A short time later, both were on the table. Josh had ordered a panna cotta with caramel. I can’t gloss over that, so I’ll leave it collegially uncommented. So I was left with the hard fate of trying both desserts.
And there is, of course, a lot of responsibility: the Italian dessert – sanctuaries. Served in France. On plates with the tricolor. So the French … So, what can I say … After I accused the Italians in the penultimate part of defacing the French croissant. Now how do the French do with the two main Italian desserts?
Drum roll …
Unfortunately, dear Italian friends, surprisingly good! Both desserts are, rather unusually for France, too sweet. So noticeably too sweet. The tiramisu has an almost perfect consistency. Maybe I’m imagining it, because for me French cuisine involves a relatively unrestrained use of butter, but I think I can still taste a hint of butter through the mascarpone cream, which doesn’t really belong to it.

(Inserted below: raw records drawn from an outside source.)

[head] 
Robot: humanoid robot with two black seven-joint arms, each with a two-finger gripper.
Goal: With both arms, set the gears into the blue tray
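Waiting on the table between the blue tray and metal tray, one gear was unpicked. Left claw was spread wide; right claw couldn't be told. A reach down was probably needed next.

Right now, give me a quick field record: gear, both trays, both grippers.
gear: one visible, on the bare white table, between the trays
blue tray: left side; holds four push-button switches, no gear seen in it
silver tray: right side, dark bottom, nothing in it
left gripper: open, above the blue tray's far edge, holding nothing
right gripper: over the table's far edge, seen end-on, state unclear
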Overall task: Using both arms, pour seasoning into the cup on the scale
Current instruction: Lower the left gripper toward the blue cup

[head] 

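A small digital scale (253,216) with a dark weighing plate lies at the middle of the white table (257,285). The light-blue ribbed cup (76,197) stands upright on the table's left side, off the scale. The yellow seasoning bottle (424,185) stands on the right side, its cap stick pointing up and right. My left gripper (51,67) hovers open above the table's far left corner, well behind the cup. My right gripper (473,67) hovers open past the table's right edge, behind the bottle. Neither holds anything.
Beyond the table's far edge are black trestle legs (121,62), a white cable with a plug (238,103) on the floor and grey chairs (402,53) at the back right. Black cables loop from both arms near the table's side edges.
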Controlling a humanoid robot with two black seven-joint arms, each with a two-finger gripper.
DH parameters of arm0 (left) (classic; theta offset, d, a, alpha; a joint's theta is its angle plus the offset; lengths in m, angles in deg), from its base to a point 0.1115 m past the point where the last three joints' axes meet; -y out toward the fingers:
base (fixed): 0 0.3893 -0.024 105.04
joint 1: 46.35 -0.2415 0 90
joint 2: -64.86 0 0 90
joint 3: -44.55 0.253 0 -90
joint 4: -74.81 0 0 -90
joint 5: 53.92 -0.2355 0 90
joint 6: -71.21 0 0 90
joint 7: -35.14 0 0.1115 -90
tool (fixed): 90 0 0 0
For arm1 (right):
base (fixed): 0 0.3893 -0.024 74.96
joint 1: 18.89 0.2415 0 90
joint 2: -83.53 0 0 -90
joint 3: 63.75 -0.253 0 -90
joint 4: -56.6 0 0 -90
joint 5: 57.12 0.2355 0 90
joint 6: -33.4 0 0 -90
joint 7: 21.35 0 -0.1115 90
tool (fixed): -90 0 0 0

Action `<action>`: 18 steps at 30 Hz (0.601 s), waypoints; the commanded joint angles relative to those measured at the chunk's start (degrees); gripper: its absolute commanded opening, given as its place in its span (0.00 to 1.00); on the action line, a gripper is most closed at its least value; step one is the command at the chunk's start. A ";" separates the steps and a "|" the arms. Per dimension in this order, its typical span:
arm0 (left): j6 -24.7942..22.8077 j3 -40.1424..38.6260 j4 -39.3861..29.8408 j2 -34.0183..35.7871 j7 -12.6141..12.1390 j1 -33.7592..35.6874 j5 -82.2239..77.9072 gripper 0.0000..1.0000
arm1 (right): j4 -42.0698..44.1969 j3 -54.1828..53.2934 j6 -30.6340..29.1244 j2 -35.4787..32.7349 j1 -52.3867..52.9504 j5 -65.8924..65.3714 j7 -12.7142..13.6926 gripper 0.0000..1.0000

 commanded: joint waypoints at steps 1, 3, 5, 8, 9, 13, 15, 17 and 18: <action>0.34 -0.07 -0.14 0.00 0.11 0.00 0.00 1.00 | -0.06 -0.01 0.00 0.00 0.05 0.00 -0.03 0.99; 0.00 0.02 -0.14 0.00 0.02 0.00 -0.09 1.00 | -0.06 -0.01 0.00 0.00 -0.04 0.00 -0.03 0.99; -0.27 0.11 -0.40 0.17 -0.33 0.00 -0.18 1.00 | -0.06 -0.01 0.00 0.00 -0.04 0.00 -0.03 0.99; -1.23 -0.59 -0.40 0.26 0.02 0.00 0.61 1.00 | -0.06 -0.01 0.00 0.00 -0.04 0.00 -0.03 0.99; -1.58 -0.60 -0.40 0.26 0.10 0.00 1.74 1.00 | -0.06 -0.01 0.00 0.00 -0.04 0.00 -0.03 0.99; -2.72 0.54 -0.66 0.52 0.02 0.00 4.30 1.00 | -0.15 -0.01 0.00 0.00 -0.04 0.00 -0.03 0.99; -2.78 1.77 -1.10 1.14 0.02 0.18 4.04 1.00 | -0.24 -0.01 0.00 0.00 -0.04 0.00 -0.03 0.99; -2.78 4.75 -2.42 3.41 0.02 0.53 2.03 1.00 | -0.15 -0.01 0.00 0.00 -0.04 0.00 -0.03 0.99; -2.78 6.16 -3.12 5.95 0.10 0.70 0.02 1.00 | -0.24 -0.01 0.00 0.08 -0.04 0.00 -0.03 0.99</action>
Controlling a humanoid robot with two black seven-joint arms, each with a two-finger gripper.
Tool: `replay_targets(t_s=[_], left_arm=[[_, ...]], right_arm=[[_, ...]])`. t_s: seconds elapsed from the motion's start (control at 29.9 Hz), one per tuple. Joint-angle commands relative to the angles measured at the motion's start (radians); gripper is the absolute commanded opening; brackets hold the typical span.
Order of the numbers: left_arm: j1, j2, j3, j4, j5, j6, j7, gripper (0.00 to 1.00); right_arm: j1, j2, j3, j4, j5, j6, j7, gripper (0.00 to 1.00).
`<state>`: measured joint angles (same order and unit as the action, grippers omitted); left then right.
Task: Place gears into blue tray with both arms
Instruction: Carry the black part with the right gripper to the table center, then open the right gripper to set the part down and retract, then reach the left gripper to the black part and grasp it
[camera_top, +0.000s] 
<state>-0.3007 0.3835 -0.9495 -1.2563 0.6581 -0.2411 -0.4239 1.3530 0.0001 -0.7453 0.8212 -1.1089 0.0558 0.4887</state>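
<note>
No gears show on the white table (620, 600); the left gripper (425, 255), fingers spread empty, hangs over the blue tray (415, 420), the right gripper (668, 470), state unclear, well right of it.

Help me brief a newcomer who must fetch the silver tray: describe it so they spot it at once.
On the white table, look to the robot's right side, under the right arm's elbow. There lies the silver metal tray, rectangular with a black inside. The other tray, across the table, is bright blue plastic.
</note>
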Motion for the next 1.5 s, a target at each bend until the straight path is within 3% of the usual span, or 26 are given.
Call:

The panna cotta is perfect in terms of craftsmanship, but lacks the final touch in terms of taste. The raspberry fruit topping is also more of a thin sauce poured on top of the jellied cream.

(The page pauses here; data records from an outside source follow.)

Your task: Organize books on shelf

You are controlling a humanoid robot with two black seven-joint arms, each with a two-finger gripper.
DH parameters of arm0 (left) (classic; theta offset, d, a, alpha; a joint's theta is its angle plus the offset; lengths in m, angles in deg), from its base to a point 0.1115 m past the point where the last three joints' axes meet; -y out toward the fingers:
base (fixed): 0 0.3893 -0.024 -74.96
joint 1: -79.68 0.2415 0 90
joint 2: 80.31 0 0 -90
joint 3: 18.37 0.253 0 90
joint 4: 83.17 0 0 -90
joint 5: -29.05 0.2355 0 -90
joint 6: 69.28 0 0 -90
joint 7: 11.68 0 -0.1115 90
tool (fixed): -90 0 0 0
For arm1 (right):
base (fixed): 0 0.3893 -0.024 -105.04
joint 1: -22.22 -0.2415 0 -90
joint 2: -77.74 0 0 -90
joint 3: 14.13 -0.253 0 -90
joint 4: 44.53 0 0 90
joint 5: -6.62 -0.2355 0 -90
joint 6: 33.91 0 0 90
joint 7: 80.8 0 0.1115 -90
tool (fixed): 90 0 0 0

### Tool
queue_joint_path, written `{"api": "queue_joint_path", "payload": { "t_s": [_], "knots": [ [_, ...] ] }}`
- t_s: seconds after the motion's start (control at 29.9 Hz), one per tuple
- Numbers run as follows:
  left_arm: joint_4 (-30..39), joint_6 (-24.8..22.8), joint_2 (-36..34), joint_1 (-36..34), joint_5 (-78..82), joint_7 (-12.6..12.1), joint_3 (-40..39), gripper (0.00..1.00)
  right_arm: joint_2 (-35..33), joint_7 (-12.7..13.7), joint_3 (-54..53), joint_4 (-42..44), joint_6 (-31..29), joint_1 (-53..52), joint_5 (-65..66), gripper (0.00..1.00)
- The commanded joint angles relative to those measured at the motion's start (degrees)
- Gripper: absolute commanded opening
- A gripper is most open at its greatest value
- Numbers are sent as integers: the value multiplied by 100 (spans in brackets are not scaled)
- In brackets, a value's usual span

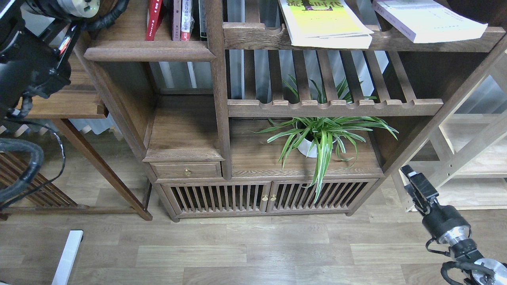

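Left arm [27, 59] raised, upper left; its pincer out of frame. Right gripper [416, 184] lower right, pointing up-left, empty; opening unclear. Red book [153, 19] upright on shelf [148, 50]; yellow-green book [324, 23] and white-lavender book [427, 21] flat, top right.

Wood-plank floor [253, 253]; dark-brown cabinet [222, 198] with slatted doors; potted spider plant [321, 138]; pale shelving [467, 158] right; side table [75, 103] left.
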Motion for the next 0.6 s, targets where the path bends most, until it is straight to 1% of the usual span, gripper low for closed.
{"api": "queue_joint_path", "payload": {
  "t_s": [0.0,0.17,0.3,0.4,0.43,0.47,0.53,0.57],
  "knots": [
    [302,-47,-187,99,-1,38,7,99,-9,9,-2,20,0,-18,7,99],
    [802,-206,-512,248,-10,117,-10,99,0,9,-2,28,0,-62,15,99],
    [1329,-381,-582,687,-27,389,-107,99,17,9,-19,46,0,-79,15,99],
    [1663,-565,-661,968,-27,460,-256,99,35,9,-63,72,0,-210,15,99],
    [1769,-697,-714,1056,-27,486,-317,99,26,0,-63,72,0,-281,7,99],
    [1866,-968,-732,1153,-45,556,-440,99,26,0,-72,72,0,-360,-2,99],
    [1893,-1547,-741,1320,-106,819,-642,99,17,0,-81,64,0,-448,-20,99],
    [1893,-1986,-749,1434,-141,994,-748,99,17,0,-98,55,0,-509,-20,99]
  ]
}}
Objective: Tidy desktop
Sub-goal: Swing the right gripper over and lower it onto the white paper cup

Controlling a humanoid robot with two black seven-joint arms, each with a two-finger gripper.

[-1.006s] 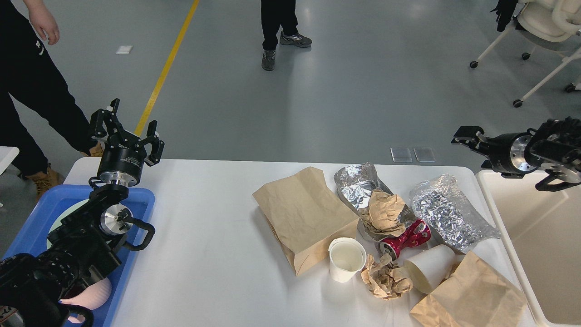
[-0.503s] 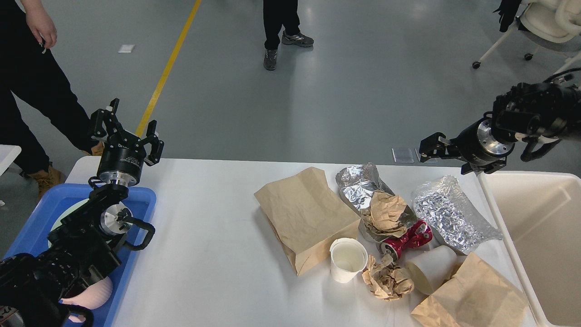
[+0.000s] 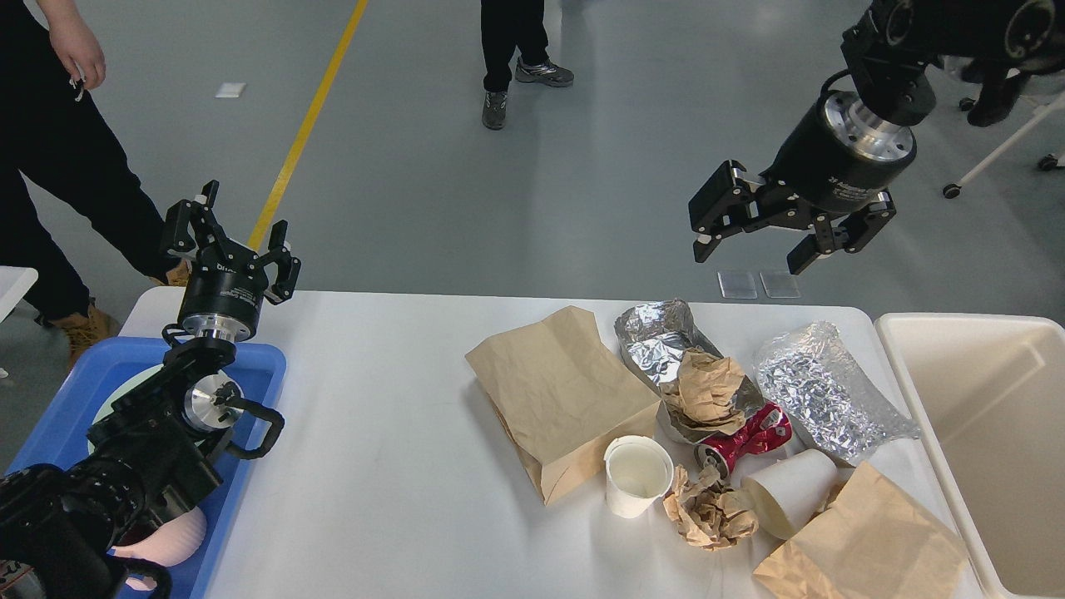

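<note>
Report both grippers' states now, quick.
Left gripper: open, holding nothing, above the blue tray.
Right gripper: open, holding nothing, raised beyond the desktop.

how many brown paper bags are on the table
2. One paper bag lies flat mid-table, left of the upright cup; the other lies at the near right corner by the cream bin. None look hidden.

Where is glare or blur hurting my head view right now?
Head view: sharp overall, no motion blur on the right gripper, jaws open; soft ceiling-light sheen on the grey floor; bright specular sparkle on the crinkled foil bag; the desktop is evenly lit with only faint shadows; left gripper crisp, open.
</note>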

It would have been nicer if there had been a fruit mirror with fruit pulp on the plate. Which would also have been better matched in taste to the panna cotta.
If I had to draw a conclusion: the meat was among the best of my life. The Italian sweets I have clearly eaten better, but that is now complaining at a high level. Overall, the bill was very reasonable in relation to what was offered.
For now, let’s let the Italians take the crown, at least with their desserts. And are pleased with the excellent overall package in France!
Back in the hotel we disappear to the rooms, a larger group of ladies in the mature age from Dallas had already inquired, which of us would be married.
The rooms are tastefully restored. Many old elements are preserved, others are replicated. A real feel-good atmosphere and with the rooms you get the feeling that they are thinking, “You just come too, we’ve seen a lot of you …”
French breakfast – hossa!
Breakfast should cost – hotel typical – 26 euros or something like that. We therefore decided to walk briefly to the main road. And to look for a cafe.
Finally and for the first time on this trip, we wanted to eat a good croissant! We had a choice of two cafes on the main street, just around the corner. We chose the branch of Meinado, a small regional chain that produces and sells patisserie of really high quality.
I ordered – just like in Italy – two croissants, two cafés, two pains au chocolat and two Oranginas. In addition, a raspberry tartlet. The invoice amount was the same to the cent as in Italy: 20.30 euros.
There was no strawberry jam either. But anyway, the croissant was great! The cupcake gorgeous! And the Orangina as expected.
A truly enjoyable breakfast. In the sun in Arles. Live like God in France!
Tomorrow we continue with Barcelona!